◆ **Exercise instructions**: From the records below, state how many lines hold the string "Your", without any other text.

◆ **Data excerpts**:
= = = =

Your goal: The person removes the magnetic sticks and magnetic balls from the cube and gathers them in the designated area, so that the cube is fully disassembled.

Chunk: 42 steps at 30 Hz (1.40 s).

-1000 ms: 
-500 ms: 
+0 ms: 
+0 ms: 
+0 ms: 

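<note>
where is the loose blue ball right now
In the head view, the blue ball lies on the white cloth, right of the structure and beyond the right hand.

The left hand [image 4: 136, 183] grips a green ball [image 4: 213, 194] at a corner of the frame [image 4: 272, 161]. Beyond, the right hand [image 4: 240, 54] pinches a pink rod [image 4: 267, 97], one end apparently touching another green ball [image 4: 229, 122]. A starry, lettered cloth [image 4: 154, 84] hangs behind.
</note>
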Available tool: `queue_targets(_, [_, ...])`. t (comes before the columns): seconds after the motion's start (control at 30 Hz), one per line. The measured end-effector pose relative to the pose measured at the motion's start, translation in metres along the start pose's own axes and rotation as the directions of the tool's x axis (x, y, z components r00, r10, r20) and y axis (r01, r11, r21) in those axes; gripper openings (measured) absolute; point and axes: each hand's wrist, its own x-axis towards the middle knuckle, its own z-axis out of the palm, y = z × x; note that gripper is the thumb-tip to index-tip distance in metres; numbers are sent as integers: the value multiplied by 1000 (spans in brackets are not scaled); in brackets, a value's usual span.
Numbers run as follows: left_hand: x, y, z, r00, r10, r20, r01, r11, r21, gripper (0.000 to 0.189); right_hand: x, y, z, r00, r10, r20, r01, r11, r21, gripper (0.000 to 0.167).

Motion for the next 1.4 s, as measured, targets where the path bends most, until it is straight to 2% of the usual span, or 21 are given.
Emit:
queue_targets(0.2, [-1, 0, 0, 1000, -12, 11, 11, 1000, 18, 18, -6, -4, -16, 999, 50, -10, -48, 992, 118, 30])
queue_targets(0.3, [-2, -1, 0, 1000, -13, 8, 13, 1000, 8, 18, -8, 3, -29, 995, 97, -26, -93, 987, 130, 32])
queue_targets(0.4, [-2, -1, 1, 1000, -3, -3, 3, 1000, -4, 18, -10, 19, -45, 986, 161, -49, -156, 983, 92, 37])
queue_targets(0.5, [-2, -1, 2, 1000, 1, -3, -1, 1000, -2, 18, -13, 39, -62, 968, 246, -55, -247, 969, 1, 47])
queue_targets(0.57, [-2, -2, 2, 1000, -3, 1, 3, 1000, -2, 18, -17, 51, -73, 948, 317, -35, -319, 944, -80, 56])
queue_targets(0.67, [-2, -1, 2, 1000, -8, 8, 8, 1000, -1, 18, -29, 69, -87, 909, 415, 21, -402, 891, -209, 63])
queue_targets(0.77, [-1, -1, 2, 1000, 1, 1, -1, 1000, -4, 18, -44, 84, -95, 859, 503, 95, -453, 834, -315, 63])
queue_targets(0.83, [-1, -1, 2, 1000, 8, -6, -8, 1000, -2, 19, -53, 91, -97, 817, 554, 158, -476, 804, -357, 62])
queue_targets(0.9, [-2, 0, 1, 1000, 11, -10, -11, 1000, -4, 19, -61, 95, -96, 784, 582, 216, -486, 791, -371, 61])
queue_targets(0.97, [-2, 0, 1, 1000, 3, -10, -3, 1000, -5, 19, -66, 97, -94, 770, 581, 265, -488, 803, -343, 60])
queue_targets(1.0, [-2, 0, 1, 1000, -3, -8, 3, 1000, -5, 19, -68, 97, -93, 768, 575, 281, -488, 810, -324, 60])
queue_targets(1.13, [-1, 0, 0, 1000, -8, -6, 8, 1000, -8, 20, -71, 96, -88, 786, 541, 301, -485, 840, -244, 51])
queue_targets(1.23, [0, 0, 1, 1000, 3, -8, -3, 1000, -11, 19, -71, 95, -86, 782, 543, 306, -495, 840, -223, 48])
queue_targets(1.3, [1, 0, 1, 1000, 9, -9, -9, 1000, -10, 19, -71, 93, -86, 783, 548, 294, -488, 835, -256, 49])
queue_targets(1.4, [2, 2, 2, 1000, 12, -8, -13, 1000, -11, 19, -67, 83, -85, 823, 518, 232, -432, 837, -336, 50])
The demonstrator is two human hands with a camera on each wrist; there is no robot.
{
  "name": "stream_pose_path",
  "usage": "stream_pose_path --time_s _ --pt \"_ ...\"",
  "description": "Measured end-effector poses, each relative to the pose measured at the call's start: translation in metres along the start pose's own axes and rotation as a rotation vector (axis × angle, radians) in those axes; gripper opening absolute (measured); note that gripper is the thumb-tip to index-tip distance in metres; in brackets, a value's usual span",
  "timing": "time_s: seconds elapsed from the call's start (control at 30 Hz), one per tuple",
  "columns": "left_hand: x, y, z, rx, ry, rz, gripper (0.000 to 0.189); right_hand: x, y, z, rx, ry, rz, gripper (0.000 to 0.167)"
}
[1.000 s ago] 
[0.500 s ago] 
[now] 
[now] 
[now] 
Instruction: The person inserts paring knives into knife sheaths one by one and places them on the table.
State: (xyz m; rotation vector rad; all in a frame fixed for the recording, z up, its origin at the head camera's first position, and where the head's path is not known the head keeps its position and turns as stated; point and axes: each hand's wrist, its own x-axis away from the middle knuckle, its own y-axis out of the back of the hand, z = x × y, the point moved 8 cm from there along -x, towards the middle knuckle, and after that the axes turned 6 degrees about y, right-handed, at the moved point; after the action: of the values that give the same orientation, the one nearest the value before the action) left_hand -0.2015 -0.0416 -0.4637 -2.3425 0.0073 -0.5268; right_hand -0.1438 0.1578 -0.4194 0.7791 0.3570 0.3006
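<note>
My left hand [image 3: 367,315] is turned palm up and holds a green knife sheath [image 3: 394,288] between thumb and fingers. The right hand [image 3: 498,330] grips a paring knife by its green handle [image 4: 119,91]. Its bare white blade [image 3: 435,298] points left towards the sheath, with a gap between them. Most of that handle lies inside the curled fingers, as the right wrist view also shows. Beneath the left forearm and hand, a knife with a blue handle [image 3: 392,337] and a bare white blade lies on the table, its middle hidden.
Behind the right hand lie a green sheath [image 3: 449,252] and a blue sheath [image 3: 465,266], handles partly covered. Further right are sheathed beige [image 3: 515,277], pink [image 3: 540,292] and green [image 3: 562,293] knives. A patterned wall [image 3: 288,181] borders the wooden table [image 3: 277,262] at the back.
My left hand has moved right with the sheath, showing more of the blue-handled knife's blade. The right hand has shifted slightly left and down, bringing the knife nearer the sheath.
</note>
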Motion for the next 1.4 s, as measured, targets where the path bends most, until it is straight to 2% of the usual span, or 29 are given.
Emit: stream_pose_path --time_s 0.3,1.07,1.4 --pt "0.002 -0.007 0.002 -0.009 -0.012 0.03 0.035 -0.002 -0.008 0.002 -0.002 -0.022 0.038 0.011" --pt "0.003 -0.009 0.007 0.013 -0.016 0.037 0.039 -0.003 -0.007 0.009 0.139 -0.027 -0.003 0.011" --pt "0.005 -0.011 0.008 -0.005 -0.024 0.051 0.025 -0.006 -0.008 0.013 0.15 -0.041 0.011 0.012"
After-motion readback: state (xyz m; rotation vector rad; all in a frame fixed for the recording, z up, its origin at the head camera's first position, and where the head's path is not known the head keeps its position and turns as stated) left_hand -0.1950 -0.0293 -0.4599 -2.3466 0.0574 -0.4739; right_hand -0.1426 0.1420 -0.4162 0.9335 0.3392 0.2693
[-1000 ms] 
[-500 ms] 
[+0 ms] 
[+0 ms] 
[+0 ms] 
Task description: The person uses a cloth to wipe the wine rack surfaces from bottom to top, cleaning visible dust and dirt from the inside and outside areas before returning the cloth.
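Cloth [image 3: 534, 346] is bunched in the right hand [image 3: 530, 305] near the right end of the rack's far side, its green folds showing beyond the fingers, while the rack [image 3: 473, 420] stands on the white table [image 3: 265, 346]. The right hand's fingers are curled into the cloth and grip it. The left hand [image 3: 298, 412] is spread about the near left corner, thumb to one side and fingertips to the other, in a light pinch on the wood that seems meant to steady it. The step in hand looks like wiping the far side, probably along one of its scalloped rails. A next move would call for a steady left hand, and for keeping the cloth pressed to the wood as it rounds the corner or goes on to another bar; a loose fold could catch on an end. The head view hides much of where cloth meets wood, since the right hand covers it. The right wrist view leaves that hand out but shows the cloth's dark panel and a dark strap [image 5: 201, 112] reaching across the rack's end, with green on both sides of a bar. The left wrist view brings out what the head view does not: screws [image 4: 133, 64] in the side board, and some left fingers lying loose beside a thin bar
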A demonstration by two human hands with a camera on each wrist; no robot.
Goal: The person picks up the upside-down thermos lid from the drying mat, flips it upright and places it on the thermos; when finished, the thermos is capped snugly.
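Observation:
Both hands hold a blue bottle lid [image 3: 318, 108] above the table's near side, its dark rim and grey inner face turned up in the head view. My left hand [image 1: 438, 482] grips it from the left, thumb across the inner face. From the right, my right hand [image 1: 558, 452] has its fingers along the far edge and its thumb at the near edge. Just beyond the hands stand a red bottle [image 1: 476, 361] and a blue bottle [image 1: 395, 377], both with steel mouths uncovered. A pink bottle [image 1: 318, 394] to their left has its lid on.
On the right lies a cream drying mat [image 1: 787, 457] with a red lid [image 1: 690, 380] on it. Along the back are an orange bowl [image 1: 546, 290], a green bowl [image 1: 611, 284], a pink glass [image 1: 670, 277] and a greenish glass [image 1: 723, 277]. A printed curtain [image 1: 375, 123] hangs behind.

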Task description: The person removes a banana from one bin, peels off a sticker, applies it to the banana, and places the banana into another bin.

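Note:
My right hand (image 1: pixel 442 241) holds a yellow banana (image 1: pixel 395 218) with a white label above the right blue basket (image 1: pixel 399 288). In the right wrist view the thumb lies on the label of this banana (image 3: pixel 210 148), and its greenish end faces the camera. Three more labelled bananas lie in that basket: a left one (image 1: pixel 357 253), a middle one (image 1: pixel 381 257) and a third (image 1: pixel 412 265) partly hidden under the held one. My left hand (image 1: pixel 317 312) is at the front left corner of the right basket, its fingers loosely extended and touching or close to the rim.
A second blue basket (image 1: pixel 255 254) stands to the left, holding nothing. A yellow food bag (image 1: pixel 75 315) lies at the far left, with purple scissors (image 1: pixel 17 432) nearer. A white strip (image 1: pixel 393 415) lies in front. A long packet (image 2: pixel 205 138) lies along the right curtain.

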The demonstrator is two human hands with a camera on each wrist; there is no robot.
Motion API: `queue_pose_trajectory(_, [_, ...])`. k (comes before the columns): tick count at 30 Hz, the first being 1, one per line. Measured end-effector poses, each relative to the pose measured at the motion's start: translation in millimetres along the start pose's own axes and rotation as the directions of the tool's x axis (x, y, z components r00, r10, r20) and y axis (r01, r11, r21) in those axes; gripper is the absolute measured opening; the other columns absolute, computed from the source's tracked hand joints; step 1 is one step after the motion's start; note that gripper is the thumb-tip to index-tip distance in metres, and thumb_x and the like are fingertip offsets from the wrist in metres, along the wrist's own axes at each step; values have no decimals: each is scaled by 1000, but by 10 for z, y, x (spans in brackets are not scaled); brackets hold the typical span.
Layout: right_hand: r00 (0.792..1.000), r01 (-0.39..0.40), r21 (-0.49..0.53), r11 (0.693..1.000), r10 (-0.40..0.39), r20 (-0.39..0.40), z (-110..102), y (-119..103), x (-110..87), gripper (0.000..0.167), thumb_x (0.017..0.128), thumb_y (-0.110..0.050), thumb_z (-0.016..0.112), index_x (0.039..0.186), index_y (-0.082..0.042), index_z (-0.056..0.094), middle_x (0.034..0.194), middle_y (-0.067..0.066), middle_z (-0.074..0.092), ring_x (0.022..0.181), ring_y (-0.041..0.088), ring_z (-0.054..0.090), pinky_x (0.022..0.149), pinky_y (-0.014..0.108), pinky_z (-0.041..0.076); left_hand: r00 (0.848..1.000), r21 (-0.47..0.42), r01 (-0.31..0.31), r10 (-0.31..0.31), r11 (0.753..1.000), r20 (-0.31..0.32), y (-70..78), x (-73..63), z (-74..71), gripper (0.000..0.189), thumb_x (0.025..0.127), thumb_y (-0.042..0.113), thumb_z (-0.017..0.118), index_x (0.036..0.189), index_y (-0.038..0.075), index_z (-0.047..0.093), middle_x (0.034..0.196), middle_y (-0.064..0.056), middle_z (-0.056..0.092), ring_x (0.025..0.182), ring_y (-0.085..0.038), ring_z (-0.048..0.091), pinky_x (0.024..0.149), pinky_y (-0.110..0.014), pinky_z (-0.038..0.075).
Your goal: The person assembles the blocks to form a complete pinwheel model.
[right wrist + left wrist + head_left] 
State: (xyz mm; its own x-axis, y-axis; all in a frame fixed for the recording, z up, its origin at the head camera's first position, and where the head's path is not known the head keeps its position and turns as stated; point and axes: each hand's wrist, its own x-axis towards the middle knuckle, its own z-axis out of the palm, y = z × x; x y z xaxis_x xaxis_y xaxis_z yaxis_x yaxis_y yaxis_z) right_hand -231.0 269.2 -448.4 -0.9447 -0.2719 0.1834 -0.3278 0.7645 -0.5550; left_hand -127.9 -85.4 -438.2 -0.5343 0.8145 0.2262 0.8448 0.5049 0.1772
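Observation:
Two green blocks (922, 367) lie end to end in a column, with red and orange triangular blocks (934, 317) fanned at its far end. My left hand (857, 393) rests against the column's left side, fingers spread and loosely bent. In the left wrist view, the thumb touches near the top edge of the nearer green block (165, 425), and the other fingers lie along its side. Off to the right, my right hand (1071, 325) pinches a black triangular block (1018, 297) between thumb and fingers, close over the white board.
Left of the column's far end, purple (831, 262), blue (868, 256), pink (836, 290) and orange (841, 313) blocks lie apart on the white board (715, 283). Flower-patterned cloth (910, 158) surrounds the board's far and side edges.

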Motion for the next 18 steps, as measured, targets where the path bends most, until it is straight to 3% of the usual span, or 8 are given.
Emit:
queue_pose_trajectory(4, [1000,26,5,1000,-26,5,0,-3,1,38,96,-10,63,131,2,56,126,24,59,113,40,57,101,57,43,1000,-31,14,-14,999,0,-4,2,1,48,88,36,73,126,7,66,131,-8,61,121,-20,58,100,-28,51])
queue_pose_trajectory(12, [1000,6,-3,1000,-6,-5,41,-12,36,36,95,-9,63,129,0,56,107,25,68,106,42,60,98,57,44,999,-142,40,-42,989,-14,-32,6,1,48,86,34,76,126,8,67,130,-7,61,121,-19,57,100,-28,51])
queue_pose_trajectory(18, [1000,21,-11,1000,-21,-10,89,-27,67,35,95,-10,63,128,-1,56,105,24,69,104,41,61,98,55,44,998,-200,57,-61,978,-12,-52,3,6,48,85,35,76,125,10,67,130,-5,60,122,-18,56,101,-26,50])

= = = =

◆ **Response**: 2